35. In this respect, it would be appropriate to refer to paragraphs 26 and 27 of the judgment of this Court in the case of Kajal (supra), which read thus:
"Pain, suffering and loss of amenities
26. Coming to the non-pecuniary damages under the head of pain, suffering, loss of amenities, the High Court has awarded this girl only Rs 3,00,000.
In Mallikarjun v. National Insurance Co. Ltd. [Mallikarjun v. National Insurance Co.

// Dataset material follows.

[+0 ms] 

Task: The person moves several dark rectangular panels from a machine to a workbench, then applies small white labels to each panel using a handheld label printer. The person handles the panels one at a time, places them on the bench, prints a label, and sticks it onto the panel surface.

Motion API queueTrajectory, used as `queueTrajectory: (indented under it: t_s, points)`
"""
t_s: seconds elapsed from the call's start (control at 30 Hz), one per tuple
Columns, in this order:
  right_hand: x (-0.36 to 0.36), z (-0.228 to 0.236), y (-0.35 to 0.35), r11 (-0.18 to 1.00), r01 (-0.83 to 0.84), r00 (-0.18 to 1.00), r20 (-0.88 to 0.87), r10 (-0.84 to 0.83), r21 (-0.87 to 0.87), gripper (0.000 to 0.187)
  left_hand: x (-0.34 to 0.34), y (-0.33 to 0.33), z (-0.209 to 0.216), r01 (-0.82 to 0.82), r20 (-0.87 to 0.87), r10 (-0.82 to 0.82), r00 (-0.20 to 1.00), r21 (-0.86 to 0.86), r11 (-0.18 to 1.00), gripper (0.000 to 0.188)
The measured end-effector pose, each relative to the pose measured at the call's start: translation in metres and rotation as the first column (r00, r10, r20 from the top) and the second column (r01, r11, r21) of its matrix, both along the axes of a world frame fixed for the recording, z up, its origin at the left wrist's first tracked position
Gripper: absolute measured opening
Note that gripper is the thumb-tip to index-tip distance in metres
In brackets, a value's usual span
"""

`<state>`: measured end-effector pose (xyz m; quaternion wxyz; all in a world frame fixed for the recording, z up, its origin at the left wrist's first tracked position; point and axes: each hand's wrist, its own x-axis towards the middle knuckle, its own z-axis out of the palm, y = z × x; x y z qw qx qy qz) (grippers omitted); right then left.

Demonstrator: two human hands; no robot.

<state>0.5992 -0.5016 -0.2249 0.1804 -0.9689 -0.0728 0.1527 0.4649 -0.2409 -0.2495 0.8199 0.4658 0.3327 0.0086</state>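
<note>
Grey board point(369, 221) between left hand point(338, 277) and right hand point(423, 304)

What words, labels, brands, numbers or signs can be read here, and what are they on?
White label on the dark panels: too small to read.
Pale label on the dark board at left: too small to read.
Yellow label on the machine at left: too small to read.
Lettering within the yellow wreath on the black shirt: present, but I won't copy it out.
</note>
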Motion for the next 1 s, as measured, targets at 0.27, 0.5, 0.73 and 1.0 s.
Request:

Ltd., (2014) 14 SCC 396 : (2015) 1 SCC (Civ) 335 : (2015) 1 SCC (Cri) 372 : (2013) 10 Scale 668] , this Court while dealing with the issue of award under this head held that it should be at least Rs 6,00,000, if the disability is more than 90%. As far as the present case is concerned, in addition to the 100% physical disability, the young girl is suffering from severe incontinence, she is suffering from severe hysteria and above all she is left with a brain of a nine-month- old child. This is a case where departure has to be made from the normal rule and the pain and suffering suffered by this child is such that no amount of compensation can compensate.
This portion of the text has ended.